Psycho 7: The more a parent sacrifices silently, the more their children subconsciously respect them. Sacrifice is a noble spirit that can hardly ever be done quite easily by a normal person. Among sacrifices made by different people, a mother’s sacrifice is unrivalled in that mothers bravely make the supreme sacrifice to their future children, although knowing they could die amid such a final sacrifice. On occasions, a father is not afraid to sacrifice anything for his children. Nonetheless, not all children are aware of this sacrifice for the potential simple reason that they are very immature for their age, but perhaps unconsciously acknowledge it. It cannot be said that parents’ sacrifices are seen in every family as the universal truth since a Myanmar saying states `A mother cannot help dropping and trampling her child in the burning world´. That case has been one in a million until now, however. As Buddha Myatswa sermonized, people love themselves most. Even so, parents’ sacrifices for their children stretch into infinity so that they will fully appreciate it one day.

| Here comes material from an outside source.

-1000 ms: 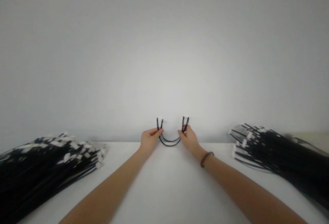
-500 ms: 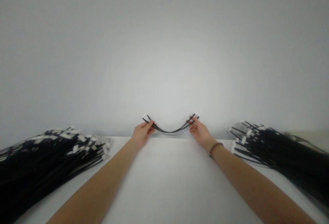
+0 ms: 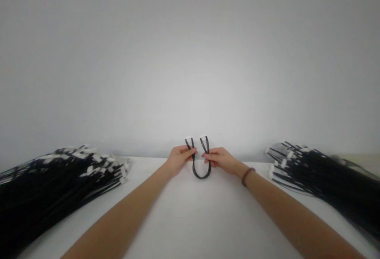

Psycho 8: A child raised in love grows up to give love effortlessly. Some children do not or dare not show affection for other children. Home is a house with love _ there is no place like home. Many children beloved at home adore their other mates. That is why they have well known the pleasure of getting loved and can love their friends as a child. In all honesty, most children in every corner of the globe long for lots of love and affection from their biological parents, siblings and other strange elders. When they are not loved by others, they appear not to know how nice and innocent love is, to say nothing of caring for others. I can truthfully say that such children may even find it difficult to love themselves. On the other hand, many children have no difficulty showing childlike loveship to their peers. Every free child, but with little life knowledge, is worth loving. Not surprisingly, a child hungering for love never grows on others.
After all, family psychology can be perceived next in all respects. Some families put elder children first instead of the eldest and the youngest children, on account of ill health or any other reason. Honest to say, I do not know if this is very fair or not. Surely, that is a kind of family psychology. Another family psychology will be viewed in the future as well.